Under multinomial sampling, the log likelihood is
\[\begin{equation} l = \log L = \sum_{ij} y_{ij} \log(p_{ij}). \end{equation}\]
Under the assumption of independence between rows and columns, the cell probabilities have the form, (see e.g. Højsgaard et al. (2012), p. 32)
\[\begin{equation} p_{ij}=u \cdot r_i \cdot s_j. \end{equation}\]
To make the parameters \((u, r_i, s_j)\) identifiable, constraints
must be imposed. One possibility is to require that \(r_1=s_1=1\). The
task is then to estimate \(u\), \(r_2\), \(s_2\) by maximizing the log likelihood
under the constraint that \(\sum_{ij} p_{ij} = 1\). These constraints
can be
imposed using a Lagrange multiplier where we solve the
unconstrained optimization problem \(\max_p Lag(p)\) where
\[\begin{align}
Lag(p) &= -l(p) + \lambda g(p) \quad \text{under the constraint that} \\
g(p) &= \sum_{ij} p_{ij} - 1 = 0 ,
\end{align}\]
where \(\lambda\) is a Lagrange multiplier.
The likelihood equations can be found in closed-form.
In SymPy, lambda
is a reserved symbol so it is denoted by an postfixed underscore below:
def_sym(u, r2, s2, lambda_)
y <- as_sym(c("y_11", "y_21", "y_12", "y_22"))
p <- as_sym(c("u", "u*r2", "u*s2", "u*r2*s2"))
logL <- sum(y * log(p))
Lag <- -logL + lambda_ * (sum(p) - 1)
vars <- list(u, r2, s2, lambda_)
gLag <- der(Lag, vars)
sol <- solve_sys(gLag, vars)
print(sol, method = "ascii")
Solution 1:
lambda_ = y_11 + y_12 + y_21 + y_22
r2 = (y_21 + y_22)/(y_11 + y_12)
s2 = (y_12 + y_22)/(y_11 + y_21)
u = (y_11 + y_12)*(y_11 + y_21)/(y_11 + y_12 + y_21 + y_22)^2
sol <- sol[[1]]
There is only one critical point. The fitted cell probabilities \(\hat p_{ij}\) are:
\[\begin{equation} \hat p = \frac{1}{\left(y_{11} + y_{12} + y_{21} + y_{22}\right)^{2}} \left[\begin{matrix}\left(y_{11} + y_{12}\right) \left(y_{11} + y_{21}\right) & \left(y_{11} + y_{12}\right) \left(y_{12} + y_{22}\right)\\\left(y_{11} + y_{21}\right) \left(y_{21} + y_{22}\right) & \left(y_{12} + y_{22}\right) \left(y_{21} + y_{22}\right)\end{matrix}\right] \end{equation}\]
To verify that the maximum likelihood estimate has been found, we compute the Hessian matrix which is negative definite (the Hessian matrix is diagonal so the eigenvalues are the diagonal entries and these are all negative), output omitted:
In this section we study the auto regressive model of order \(1\) (an AR(1) model, see e.g.
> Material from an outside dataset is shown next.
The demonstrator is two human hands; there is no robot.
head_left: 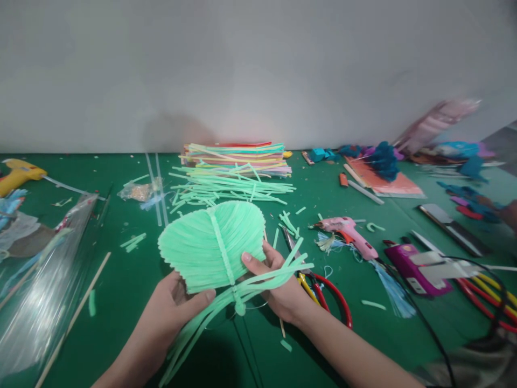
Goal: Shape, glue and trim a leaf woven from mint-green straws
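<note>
A mint-green leaf (197, 248) made of pipe cleaners side by side, with a raised midrib down its middle, is held up above the table. My left hand (177, 304) grips its lower left edge, the thumb on top and the fingers partly hidden underneath. My right hand (274, 275) pinches the lower right edge, thumb on the front. Loose pipe cleaner ends (278, 277) fan out from the leaf's base to both sides, over my right hand and below my left thumb. Partly behind my right hand lie scissors (323, 291) with red and yellow handles.
Green pipe cleaners (234, 186) lie before a multicoloured pile (238, 156) by the wall. At right are a pink glue gun (349, 231), a purple power strip (420, 269) and its black cord. A yellow glue gun (20, 175), plastic wrap (52, 285) and a wooden stick (76, 312) lie left.
</note>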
Shumway and Stoffer (2016), p. 75): Consider random variables \(x_1, x_2, \dots, x_n\) following a stationary zero mean AR(1) process:
\[\begin{equation} x_i = a x_{i-1} + e_i; \quad i=2, \dots, n, \tag{1} \end{equation}\]
where \(e_i \sim N(0, v)\) and all independent and with constant variance \(v\). The marginal distribution of \(x_1\) is also assumed normal, and for the process to be stationary we must have that the variance \(\mathbf{Var}(x_1) = v / (1-a^2)\). Hence we can write \(x_1 = \frac 1 {\sqrt{1-a^2}} e_1\).
For simplicity of exposition, we set \(n=4\) such that \(e=(e_1, \dots, e_4)\) and \(x=(x_1, \dots x_4)\). Hence \(e \sim N(0, v I)\). Isolating error terms in (1) gives
\[\begin{equation} e= \left[\begin{matrix}e_{1}\\e_{2}\\e_{3}\\e_{4}\end{matrix}\right] = \left[\begin{matrix}\sqrt{1 - a^{2}} & . & . & .\\- a & 1 & . & .\\. & - a & 1 & .\\. & . & - a & 1\end{matrix}\right] \left[\begin{matrix}x_{1}\\x_{2}\\x_{3}\\x_{4}\end{matrix}\right] = L x . \end{equation}\]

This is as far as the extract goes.